The owner was very reasonable given the cabin roof rot, and I am in it (so far lol) for $800 which isn't a bad starting point for a project boat I dont think. Now the fun , and the real money, begins! 

Has anyone seen this logo before?


----------



## BillOcala (Feb 25, 2013)

The hole in the water I will pour money into takes it's first bite out of my wallet. Before I can bring it home I had to take the wheels off so I can get all new tires. (The old ones were shot.) Mike, the previous owner, is helping out tremendously!


----------



## mad_machine (Dec 16, 2012)

not even a hole in the water yet... oh well, hopefully trailer tyres are not too expensive


----------



## BillOcala (Feb 25, 2013)

I got 4 radial trailer tires (rated to 1800# load each) for this side of $283 so they were not too bad really. Other than the deck recore I have to reseal the keel. The boat has been on land since 2008 so it is good and dry. I think I am goign to rust convert and epoxy it. This was a freshwater boat or else it would have been a lot worse.
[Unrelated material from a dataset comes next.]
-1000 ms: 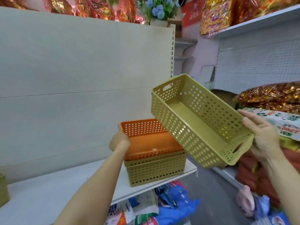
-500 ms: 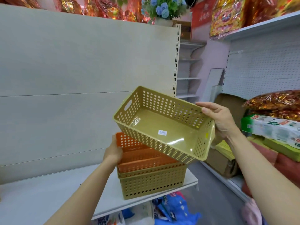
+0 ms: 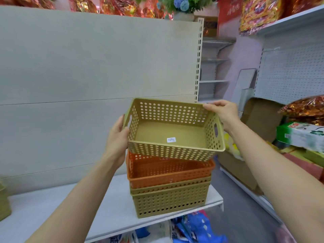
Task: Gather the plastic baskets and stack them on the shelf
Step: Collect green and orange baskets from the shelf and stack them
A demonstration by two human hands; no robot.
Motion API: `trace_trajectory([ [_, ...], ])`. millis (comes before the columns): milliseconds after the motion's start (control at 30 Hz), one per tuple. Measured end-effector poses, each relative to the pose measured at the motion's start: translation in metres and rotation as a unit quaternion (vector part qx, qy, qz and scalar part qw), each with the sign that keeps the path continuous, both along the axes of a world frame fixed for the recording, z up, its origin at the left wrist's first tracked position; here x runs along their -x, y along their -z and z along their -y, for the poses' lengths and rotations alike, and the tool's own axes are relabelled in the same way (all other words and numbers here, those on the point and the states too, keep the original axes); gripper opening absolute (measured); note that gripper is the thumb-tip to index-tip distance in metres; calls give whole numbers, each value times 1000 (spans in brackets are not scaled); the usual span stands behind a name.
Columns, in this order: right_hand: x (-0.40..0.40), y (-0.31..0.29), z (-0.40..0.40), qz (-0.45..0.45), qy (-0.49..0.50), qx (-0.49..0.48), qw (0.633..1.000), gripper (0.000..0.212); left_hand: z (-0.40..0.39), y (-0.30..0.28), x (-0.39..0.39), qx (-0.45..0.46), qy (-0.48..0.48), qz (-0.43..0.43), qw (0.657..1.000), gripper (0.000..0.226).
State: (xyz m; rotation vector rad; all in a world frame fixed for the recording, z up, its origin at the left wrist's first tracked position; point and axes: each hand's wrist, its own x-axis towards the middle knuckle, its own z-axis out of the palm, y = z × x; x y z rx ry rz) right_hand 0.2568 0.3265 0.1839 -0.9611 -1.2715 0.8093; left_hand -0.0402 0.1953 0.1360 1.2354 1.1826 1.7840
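Olive plastic basket (image 3: pixel 173 130), gripped at either end by left hand (image 3: pixel 116 137) and right hand (image 3: pixel 221 112), hovers tilted over the orange basket (image 3: pixel 170 171) stacked on the shelf (image 3: pixel 112 204), and next likely needs levelling and lowering to nest.

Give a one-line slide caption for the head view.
Both hands, left hand and right hand, hold a tan basket above the orange basket stacked on the shelf.

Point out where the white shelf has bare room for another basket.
The shelf is bare between the basket at its left edge and the basket stack. The right end is crowded by that stack.
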Motion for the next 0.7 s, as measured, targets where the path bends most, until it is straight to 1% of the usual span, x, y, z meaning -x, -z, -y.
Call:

Bottom 1/2 of keel looks pretty good considering.


----------



## BillOcala (Feb 25, 2013)

Still working on trailer registration. This boat hasn't gone anywhere in a LONG time.


----------



## Dadrose (Mar 14, 2013)

I was looking for info about the boat I was just given and found your post. My erika 24 is in pretty bad shape. We will be towing her to waldo soon. If your not far from 75 maybe we could swing by and compare. Can't figure out yet how to post the pic.


----------



## BillOcala (Feb 25, 2013)

There is nothing out there about this boat. This one _*seems*_ pretty intact. The guy I bought it from is still sorting out the trailer registration but I am hopefully he will do so this weekend (he works for UPS and that shoots doing anything Monday - Friday so this has gone on longer than I had hoped).
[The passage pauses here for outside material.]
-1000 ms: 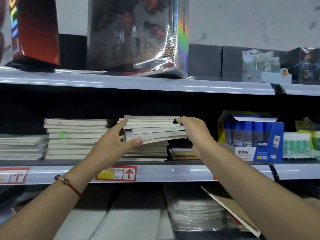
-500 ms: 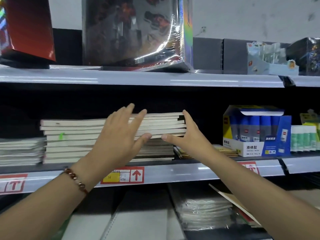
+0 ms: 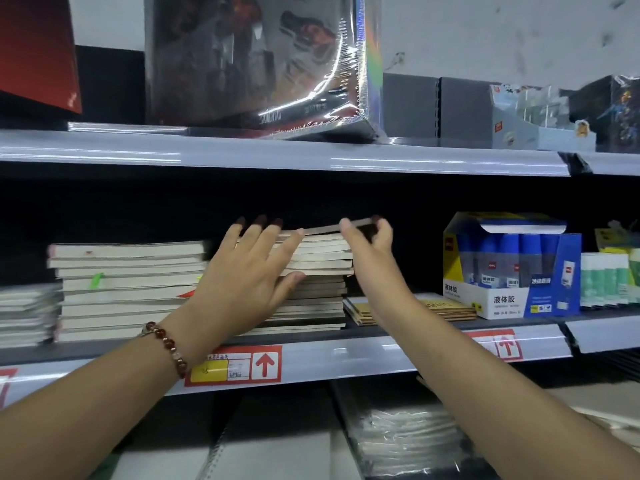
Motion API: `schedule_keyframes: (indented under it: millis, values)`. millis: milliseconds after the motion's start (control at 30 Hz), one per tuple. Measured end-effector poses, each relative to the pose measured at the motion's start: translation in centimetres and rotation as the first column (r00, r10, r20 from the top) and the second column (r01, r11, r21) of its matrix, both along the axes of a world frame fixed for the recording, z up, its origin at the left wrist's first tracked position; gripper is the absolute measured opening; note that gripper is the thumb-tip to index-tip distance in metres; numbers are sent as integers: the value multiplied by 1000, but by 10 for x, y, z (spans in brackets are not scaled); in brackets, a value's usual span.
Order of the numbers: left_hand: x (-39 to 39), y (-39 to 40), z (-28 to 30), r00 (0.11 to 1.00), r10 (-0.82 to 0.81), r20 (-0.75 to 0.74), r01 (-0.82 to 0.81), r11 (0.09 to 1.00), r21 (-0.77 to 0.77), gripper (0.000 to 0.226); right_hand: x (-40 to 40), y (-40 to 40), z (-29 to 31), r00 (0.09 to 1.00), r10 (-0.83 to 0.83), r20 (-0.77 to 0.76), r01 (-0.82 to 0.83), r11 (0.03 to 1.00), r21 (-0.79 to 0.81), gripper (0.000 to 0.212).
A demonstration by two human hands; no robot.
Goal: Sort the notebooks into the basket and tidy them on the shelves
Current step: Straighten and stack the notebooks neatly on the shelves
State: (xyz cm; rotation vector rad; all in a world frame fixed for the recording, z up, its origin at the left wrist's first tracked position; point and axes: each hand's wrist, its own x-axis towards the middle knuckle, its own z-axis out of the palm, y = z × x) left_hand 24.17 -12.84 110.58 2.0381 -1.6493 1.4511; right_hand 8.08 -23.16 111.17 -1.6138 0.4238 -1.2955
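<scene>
Both hands have climbed to the top of the middle notebook stack since half a second ago.

Left hand [image 3: 249, 282] lies flat with straight fingers [image 3: 258, 233] spread against the front of the middle notebook stack [image 3: 311, 271], thumb pressed under its upper bundle; the right hand [image 3: 369, 244] pinches the top notebook [image 3: 325, 230] at its right end, lifting it slightly. This stack sits mid-shelf near the front edge of the shelf [image 3: 381, 351], beside a taller left stack [image 3: 128, 289]. A blue box [image 3: 512, 268] toward the shelf's right end reads "液体胶". A red-framed price tag [image 3: 235, 365] on the front edge carries an upward arrow; its small writing is unreadable.
</scene>
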Motion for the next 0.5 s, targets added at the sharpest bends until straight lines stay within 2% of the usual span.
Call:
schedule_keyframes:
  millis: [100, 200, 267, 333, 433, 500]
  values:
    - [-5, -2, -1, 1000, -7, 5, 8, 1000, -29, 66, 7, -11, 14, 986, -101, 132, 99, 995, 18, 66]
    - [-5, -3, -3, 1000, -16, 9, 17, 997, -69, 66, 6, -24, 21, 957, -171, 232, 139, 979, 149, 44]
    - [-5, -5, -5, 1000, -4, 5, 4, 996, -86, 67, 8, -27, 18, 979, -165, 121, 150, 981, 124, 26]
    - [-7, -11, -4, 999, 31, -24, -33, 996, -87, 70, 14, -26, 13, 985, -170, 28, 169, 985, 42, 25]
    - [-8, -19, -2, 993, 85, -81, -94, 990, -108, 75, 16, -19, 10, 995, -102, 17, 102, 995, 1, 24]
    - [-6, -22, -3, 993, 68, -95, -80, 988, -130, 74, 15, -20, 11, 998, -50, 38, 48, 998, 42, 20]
I would like to see yours to compare how things are on that boat, and Ocala is right on I-75 - where I will be working on the boat is only maybe 5 miles east of the highway. Pictures are easy here use the paperclip icon and post as an attachment. Very interested in seeing your rudder assembly in particular.


----------



## BillOcala (Feb 25, 2013)

I have never done a blog before - but I figured this project would be perfect for one. So here it is (not much there yet)
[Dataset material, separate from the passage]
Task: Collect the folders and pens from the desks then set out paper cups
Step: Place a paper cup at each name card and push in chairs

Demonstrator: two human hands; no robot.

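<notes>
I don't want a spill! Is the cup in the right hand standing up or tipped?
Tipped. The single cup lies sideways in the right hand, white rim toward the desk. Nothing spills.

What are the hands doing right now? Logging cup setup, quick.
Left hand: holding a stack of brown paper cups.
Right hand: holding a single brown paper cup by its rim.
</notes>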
1975 Erika 24 Daysailer by Anacapri - A Restoration


----------



## mad_machine (Dec 16, 2012)

I see a lot of work in your future.. hopefully it will all be worth it


----------



## c. breeze (Feb 18, 2013)

I'm about 95% sure from the pics you posted that there is one that'll se across the street from the vero beach municipal marina mooring dock. It kind of imediatley caught my eye. I will remember this thread and hopefully post a picture of it and maybe get some info from the owner. He was washing it and waxing it when I saw it so I'm guessing he takes care if it and what not. Might have some good poop to share regarding the design etc


----------



## BillOcala (Feb 25, 2013)

That would be awesome.



c. breeze said:


> I'm about 95% sure from the pics you posted that there is one that'll se across the street from the vero beach municipal marina mooring dock. It kind of imediatley caught my eye. I will remember this thread and hopefully post a picture of it and maybe get some info from the owner. He was washing it and waxing it when I saw it so I'm guessing he takes care if it and what not. Might have some good poop to share regarding the design etc


----------



## BillOcala (Feb 25, 2013)

First challenge. They through-bolted the hardware instead of using screws. The nuts (assuming there are nuts) are hidden by the inner liner and are not accessible. 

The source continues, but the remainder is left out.